Like anyone in the UK serious about music, I’d gone through a Peel phase, huddled obsessively next to the radio eagerly awaiting the next session track from Head of David or Prong. I’d even been present at the recording of a couple of Peel sessions, and fully expected to fill the time until he went on air by boring him with questions about The Four Brothers and Bolt Thrower, and why the BBC studios at Maida Vale were used more often for recording bands than those at Golders Green. Instead we talked about religion, and then death. To this day I’ve got no idea how the conversation developed along these lines, but it ended with John saying how he didn’t believe in any sort of afterlife, that such a thing would invalidate the very point of living. If there’s more when you’re gone, why hang around? Why not cut out the middleman and get straight on with the cherubs and fruit trees and waters of life? Every moment of our time on Earth was there to be experienced and, above all, savoured.

Now I don’t expect for a moment that this offers any great insight into the personality of the man, and I’m not really sure what point I’m trying to prove. Or even if I have one. But the conversation stayed with me. Peel was a bumbling, loveable and, it seemed to me, contented fellow; someone who’d lived a life he probably wouldn’t change a moment of, and who knew precisely how lucky he was to have done so.

Of course, if he’s wrong, and there is a house band in Heaven, I hope they’re playing Ukrainian Electro Death Dub. And if they’re not? Then he’ll probably find one that does.

climbing cats

The following picture was submitted to the random kitten generator by someone called Dave.

Climbing Cats

As they tend to say in Internet circles: WTF?

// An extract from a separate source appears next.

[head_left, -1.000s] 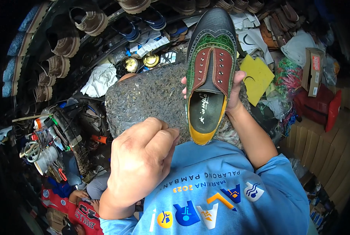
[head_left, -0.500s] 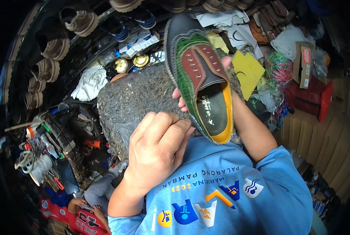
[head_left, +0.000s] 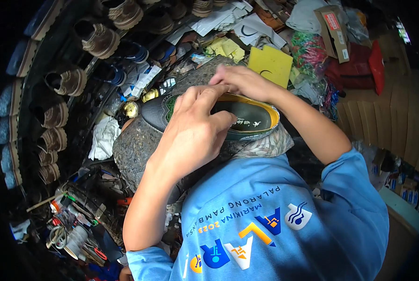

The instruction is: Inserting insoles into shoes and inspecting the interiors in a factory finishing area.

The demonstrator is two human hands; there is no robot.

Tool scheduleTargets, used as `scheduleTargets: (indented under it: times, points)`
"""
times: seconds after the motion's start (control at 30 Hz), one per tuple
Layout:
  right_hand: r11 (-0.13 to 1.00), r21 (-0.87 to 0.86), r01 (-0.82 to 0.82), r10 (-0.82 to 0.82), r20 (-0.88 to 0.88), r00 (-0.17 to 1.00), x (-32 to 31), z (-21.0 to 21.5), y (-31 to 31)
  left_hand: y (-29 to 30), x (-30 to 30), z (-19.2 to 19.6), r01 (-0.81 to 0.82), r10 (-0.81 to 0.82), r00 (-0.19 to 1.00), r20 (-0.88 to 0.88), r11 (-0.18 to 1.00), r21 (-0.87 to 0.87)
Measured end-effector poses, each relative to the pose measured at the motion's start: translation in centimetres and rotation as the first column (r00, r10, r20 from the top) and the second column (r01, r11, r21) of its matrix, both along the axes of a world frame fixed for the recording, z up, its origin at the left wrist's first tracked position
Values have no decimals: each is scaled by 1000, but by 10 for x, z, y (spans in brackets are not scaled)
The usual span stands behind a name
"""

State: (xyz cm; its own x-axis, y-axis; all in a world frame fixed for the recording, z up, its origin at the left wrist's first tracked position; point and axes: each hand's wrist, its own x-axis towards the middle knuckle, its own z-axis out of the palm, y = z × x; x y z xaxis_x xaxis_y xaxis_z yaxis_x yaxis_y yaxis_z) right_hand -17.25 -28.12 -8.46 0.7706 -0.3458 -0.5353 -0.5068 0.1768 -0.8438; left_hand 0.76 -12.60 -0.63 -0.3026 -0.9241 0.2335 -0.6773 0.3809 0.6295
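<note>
Spanning a shoe: two bare hands, one piece of footwear

Left hand [head_left: 188, 119]: fingers bent, close together, laid over the middle of the shoe [head_left: 261, 120]; thumb bent at the near part of the opening. The palm side is hidden, so whether they clasp the shoe or pinch something small cannot be told.

Right hand [head_left: 242, 83]: at the far side of the shoe, blurred, fingertips close by the left fingers. Its grip cannot be made out.

Shoe: one, lying crosswise under the left hand, mouth up. Dark toe [head_left: 154, 114] shows on the left, past the left hand; heel, with yellow lining, on the right, past the fingers of both. A little green shows beside the knuckles. The opening lies to the right of the left thumb.

Handling, by judgement: light enough for one hand; sole and heel stiff, upper firm with some give around the opening. Toe smooth, probably slippery; surface apt to scuff, otherwise sturdy. Best holds: cupped around the heel, or across the middle with thumb and fingers on opposite sides.

Support: dark, rough stone [head_left: 134, 152] beneath; patterned cloth [head_left: 268, 144] by the heel end, on the person's side.

Surroundings: yellow sheet [head_left: 277, 62], beyond the right wrist; metal tin [head_left: 130, 110], near the toe; crumpled white sheet [head_left: 105, 137], left of the stone; brown shoes [head_left: 97, 40], racked at upper left.
</note>
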Motion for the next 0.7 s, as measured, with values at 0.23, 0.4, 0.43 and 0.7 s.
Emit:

Update: I heard back from Dave. He says.

My cats don’t climb the screen door anymore now that thay’ve grown up. The
lightest one is 10 pounds and the biggest is 17 pounds… I don’t think they would be able to do it anymore.

Well. I think that’s a pity.

cease and desist

A couple of weeks back I wrote an entry called don’t ask jeeves. This title planted the seed of an idea in my head, and I was somewhat surprised to check and discover that no-one had registered the domain name. So I purchased dontaskjeeves.com myself. I built a page which ripped off the original Ask Jeeves design, replacing the super-efficient and helpful Jeeves character with one who, although looking identical, was much more cantankerous and unfriendly. You could insert a search term, and Jeeves would refuse to deliver any results, instead returning a rude message and a link to a random site completely unconnected to your search.

Although this sounds like the most hilarious thing ever, it didn’t really work too well in reality. I’m not too sure why, but I wasn’t happy with it, so I never linked to it. And now, you’ll never get to see it. Today I received an e-mail from my webhosts with a cease and desist order attached from Morrisson and Foerster, Attorneys at Law. MoFo, as they’re brilliantly known in real life, were acting on behalf of Ask Jeeves, and claimed that I had infringed the company’s copyright. Which I had. Obviously. Guilty as charged, your honour. So I took the page down, rather than have my webhost terminate my account.

Anyone want to buy a domain name? Good condition, one careful owner.